*DIRECTIONS*
Keep to one stretch of the data below, the lines from the one with "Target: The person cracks" up to and including the one with "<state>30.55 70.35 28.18", and return that stretch exactly.
┄┄┄┄┄┄
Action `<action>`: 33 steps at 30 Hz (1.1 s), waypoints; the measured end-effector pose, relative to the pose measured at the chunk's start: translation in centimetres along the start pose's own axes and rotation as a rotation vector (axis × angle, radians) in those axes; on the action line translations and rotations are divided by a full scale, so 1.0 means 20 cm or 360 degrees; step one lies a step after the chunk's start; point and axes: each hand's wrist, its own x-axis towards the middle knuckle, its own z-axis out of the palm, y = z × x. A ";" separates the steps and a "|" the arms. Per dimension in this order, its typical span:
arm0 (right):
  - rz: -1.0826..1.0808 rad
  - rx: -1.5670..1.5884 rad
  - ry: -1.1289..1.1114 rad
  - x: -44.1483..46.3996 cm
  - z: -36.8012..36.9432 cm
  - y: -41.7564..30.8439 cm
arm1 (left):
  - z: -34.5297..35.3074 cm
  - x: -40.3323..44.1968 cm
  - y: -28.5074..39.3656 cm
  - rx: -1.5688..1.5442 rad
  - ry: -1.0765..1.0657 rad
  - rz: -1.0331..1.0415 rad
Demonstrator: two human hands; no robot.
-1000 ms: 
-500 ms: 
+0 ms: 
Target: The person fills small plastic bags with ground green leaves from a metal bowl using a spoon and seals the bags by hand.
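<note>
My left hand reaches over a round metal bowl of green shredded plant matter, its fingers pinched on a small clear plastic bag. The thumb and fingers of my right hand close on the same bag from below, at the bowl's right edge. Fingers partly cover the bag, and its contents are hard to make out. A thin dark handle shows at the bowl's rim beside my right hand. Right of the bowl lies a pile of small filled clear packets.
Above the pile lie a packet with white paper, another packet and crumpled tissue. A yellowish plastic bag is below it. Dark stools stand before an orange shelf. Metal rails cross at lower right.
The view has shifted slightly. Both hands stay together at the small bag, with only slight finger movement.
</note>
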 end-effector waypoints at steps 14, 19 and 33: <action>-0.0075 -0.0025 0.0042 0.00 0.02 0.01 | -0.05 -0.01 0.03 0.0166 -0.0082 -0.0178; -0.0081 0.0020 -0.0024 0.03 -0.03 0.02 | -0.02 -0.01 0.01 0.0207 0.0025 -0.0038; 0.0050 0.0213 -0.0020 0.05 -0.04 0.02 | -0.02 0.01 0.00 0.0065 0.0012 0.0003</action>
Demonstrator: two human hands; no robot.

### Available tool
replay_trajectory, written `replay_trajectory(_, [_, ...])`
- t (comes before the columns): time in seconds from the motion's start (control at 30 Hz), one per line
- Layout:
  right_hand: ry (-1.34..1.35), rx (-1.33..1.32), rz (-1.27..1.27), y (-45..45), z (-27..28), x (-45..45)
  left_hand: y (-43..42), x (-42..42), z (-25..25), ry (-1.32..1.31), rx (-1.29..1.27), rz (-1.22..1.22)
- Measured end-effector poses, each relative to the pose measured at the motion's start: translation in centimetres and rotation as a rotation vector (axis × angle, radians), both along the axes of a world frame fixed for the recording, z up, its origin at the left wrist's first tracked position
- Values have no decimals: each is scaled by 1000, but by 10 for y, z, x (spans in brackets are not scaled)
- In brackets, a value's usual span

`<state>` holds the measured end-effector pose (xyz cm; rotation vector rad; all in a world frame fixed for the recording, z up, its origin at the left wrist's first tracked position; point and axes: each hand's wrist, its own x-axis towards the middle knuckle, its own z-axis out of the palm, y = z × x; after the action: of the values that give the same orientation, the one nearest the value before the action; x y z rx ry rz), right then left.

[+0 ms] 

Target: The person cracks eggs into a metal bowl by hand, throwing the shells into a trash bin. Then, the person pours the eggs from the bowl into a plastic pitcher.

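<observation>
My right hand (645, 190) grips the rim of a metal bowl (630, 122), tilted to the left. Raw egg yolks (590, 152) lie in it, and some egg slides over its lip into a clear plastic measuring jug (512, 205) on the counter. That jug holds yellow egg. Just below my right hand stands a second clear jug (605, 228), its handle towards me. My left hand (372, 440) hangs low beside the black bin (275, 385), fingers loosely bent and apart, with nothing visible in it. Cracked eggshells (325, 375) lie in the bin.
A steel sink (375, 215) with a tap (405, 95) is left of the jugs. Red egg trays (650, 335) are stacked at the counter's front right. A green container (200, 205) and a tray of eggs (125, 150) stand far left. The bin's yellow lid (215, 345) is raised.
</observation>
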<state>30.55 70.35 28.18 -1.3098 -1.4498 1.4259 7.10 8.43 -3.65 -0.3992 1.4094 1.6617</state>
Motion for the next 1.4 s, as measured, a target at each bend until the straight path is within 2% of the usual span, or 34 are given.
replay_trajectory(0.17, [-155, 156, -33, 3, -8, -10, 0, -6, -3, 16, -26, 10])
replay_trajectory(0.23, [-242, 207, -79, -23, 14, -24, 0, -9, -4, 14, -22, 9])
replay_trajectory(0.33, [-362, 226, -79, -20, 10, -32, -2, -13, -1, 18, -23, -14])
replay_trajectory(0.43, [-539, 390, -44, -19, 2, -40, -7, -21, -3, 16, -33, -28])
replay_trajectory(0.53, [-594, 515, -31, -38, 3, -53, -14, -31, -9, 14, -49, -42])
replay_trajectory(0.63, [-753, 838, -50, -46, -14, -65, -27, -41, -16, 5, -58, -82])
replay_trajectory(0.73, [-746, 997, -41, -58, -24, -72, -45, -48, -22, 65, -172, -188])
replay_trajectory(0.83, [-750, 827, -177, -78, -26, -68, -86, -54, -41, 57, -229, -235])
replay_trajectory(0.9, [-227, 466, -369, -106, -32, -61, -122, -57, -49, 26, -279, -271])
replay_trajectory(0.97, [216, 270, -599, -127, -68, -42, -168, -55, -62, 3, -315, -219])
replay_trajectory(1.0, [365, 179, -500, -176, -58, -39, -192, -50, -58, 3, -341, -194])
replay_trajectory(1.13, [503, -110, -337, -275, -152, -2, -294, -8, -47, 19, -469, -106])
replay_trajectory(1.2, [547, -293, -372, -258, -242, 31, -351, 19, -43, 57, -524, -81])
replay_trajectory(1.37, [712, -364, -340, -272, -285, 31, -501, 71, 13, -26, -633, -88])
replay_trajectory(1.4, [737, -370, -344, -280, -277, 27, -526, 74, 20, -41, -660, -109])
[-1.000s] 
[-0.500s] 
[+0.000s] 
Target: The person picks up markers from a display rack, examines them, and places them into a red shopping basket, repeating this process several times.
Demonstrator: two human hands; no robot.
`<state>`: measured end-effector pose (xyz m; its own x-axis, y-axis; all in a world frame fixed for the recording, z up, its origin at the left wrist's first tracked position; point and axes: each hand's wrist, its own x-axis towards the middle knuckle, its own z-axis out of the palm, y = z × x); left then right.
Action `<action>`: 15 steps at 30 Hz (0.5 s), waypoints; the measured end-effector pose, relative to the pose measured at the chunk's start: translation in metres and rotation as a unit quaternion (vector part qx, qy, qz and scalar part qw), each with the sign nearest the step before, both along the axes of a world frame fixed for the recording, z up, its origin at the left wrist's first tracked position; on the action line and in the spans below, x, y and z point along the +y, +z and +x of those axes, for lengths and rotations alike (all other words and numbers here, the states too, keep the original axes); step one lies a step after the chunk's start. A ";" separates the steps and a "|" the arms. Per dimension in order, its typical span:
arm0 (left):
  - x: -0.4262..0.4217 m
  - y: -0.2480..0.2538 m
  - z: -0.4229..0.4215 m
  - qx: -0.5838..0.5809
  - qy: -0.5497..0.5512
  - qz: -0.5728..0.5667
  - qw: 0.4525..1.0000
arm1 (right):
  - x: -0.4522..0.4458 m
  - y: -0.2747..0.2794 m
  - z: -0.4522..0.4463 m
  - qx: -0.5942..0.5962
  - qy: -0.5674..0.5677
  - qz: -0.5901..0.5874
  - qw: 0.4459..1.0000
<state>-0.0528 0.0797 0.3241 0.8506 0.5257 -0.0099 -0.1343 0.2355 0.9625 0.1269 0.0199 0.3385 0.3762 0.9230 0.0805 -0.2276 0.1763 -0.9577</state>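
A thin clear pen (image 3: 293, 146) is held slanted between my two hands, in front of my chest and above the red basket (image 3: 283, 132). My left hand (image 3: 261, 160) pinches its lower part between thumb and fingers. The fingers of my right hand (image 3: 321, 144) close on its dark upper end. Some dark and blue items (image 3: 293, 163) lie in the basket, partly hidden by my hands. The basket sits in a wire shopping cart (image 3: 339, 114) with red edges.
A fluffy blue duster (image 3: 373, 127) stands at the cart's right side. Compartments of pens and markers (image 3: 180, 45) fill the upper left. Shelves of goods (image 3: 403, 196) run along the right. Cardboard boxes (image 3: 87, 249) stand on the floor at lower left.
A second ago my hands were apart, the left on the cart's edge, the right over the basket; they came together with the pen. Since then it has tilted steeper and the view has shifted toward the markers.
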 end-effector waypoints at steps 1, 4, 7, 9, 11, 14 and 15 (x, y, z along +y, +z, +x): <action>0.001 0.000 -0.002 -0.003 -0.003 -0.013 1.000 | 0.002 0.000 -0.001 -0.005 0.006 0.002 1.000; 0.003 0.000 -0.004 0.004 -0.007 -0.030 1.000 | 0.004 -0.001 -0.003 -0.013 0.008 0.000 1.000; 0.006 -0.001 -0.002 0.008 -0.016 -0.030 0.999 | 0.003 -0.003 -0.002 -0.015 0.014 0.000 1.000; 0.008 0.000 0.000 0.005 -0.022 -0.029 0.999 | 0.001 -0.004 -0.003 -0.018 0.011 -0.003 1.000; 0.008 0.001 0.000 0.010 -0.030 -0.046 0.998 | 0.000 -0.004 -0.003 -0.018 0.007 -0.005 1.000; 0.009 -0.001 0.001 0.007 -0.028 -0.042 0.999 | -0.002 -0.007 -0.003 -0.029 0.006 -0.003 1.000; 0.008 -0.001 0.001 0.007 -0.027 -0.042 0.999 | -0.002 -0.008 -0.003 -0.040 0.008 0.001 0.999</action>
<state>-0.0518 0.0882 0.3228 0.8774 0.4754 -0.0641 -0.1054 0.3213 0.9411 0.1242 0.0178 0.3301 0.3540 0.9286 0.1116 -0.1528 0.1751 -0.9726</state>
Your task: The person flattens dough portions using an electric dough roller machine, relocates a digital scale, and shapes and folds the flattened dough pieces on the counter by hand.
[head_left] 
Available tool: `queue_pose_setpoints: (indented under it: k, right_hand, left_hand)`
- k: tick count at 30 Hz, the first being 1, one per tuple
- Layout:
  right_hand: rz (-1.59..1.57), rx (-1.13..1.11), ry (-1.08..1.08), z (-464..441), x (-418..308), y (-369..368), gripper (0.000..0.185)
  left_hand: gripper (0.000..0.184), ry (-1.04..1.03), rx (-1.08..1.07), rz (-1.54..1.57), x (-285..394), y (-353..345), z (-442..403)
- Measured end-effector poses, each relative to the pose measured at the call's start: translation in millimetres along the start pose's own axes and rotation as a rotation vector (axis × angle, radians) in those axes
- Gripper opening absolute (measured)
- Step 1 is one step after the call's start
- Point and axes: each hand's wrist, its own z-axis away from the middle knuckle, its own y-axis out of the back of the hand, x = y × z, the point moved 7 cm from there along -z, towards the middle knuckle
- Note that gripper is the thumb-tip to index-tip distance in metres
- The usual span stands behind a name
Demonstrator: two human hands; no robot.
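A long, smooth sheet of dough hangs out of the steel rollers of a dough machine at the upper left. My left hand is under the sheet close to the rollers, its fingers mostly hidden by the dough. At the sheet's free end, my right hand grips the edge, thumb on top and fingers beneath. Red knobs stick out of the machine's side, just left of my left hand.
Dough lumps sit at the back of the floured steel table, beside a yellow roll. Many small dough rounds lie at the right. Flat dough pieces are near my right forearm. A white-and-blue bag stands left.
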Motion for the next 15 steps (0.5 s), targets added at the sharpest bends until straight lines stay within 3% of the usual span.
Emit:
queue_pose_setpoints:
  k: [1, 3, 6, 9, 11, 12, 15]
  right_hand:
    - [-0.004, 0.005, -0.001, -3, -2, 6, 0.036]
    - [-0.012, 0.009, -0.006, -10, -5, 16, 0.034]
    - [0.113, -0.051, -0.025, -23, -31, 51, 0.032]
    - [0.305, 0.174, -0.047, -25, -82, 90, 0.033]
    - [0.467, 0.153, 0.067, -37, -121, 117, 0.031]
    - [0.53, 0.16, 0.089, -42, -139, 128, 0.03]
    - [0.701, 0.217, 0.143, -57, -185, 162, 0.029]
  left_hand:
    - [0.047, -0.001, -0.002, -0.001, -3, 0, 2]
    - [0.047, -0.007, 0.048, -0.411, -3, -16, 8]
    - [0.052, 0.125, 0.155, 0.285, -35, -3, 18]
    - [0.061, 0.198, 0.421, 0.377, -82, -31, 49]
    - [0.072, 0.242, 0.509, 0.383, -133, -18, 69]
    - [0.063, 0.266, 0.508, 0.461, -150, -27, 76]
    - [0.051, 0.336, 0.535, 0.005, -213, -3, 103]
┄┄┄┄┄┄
*ANSWER*
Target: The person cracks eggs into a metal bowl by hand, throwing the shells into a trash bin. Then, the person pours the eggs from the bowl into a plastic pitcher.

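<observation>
My right hand (645, 190) grips the rim of a metal bowl (630, 122), tilted to the left. Raw egg yolks (590, 152) lie in it, and some egg slides over its lip into a clear plastic measuring jug (512, 205) on the counter. That jug holds yellow egg. Just below my right hand stands a second clear jug (605, 228), its handle towards me. My left hand (372, 440) hangs low beside the black bin (275, 385), fingers loosely bent and apart, with nothing visible in it. Cracked eggshells (325, 375) lie in the bin.
A steel sink (375, 215) with a tap (405, 95) is left of the jugs. Red egg trays (650, 335) are stacked at the counter's front right. A green container (200, 205) and a tray of eggs (125, 150) stand far left. The bin's yellow lid (215, 345) is raised.
</observation>
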<state>30.55 70.35 28.18 -1.3098 -1.4498 1.4259 7.10 8.43 -3.65 -0.3992 1.4094 1.6617</state>

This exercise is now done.